EXERCISE: Copy down the listing below exactly, please, including every line.
::: DATASET CONTENT
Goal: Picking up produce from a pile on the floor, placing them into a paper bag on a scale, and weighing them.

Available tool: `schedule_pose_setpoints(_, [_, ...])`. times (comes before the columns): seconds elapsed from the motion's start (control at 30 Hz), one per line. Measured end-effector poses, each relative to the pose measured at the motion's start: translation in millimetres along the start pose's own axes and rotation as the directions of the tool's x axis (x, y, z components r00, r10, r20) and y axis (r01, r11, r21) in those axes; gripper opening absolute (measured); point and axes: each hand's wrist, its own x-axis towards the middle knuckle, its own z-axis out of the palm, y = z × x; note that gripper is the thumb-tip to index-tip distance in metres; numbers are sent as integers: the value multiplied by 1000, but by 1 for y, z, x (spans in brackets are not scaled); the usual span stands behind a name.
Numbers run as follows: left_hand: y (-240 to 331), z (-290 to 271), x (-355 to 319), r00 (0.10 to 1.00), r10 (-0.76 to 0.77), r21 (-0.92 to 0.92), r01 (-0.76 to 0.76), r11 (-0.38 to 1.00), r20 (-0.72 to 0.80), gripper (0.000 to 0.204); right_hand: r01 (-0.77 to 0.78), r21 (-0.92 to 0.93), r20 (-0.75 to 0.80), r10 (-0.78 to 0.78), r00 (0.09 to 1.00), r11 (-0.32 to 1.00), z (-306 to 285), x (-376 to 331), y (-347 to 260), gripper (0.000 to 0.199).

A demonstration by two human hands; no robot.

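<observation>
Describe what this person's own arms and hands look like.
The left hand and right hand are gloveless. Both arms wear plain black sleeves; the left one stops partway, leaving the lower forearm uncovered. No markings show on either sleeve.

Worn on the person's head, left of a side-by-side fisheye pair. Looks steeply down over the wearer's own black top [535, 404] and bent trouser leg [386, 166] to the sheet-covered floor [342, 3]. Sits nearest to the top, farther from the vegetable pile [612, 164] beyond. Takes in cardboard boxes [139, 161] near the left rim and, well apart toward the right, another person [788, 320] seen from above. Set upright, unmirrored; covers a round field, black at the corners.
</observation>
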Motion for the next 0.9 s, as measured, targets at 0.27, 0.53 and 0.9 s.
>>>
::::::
RESPONSE TO THIS TASK:
Goal: Picking up produce from a pile on the floor, placing them into a paper bag on a scale, and weighing them.

Available tool: `schedule_pose_setpoints(_, [_, ...])`. times (comes before the columns): seconds elapsed from the motion's start (control at 30 Hz), one per line. Measured end-effector poses, each relative to the pose measured at the motion's start: translation in millimetres along the start pose's own axes and rotation as the directions of the tool's x axis (x, y, z components r00, r10, r20) and y axis (r01, r11, r21) in those axes; gripper opening absolute (measured); point and axes: each hand's wrist, its own x-axis towards the middle knuckle, its own z-axis out of the palm, y = z × x; note that gripper is the thumb-tip to index-tip distance in metres; numbers are sent as integers: the value multiplied by 1000, but by 1 for y, z, x (spans in brackets are not scaled); the usual span stands behind a name.
Numbers run as follows: left_hand: y (-240 to 331), z (-290 to 271), x (-355 to 319), r00 (0.10 to 1.00), r10 (-0.76 to 0.77), r21 (-0.92 to 0.92), r01 (-0.76 to 0.76), r11 (-0.38 to 1.00), r20 (-0.72 to 0.80), gripper (0.000 to 0.204); right_hand: r01 (-0.77 to 0.78), r21 (-0.92 to 0.93), r20 (-0.75 to 0.80), r10 (-0.78 to 0.78), r00 (0.09 to 1.00), r11 (-0.32 to 1.00), z (-306 to 285), x (-376 to 331), y (-347 to 260), gripper (0.000 to 0.199).

A demonstration by two human hands; no robot.

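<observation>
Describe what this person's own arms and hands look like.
The left hand and right hand are gloveless. Both arms wear plain black sleeves; the left one stops partway, leaving the lower forearm uncovered. No markings show on either sleeve.

Worn on the person's head, left of a side-by-side fisheye pair. Looks steeply down over the wearer's own black top [535, 404] and bent trouser leg [386, 166] to the sheet-covered floor [342, 3]. Sits nearest to the top, farther from the vegetable pile [612, 164] beyond. Takes in cardboard boxes [139, 161] near the left rim and, well apart toward the right, another person [788, 320] seen from above. Set upright, unmirrored; covers a round field, black at the corners.
</observation>
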Motion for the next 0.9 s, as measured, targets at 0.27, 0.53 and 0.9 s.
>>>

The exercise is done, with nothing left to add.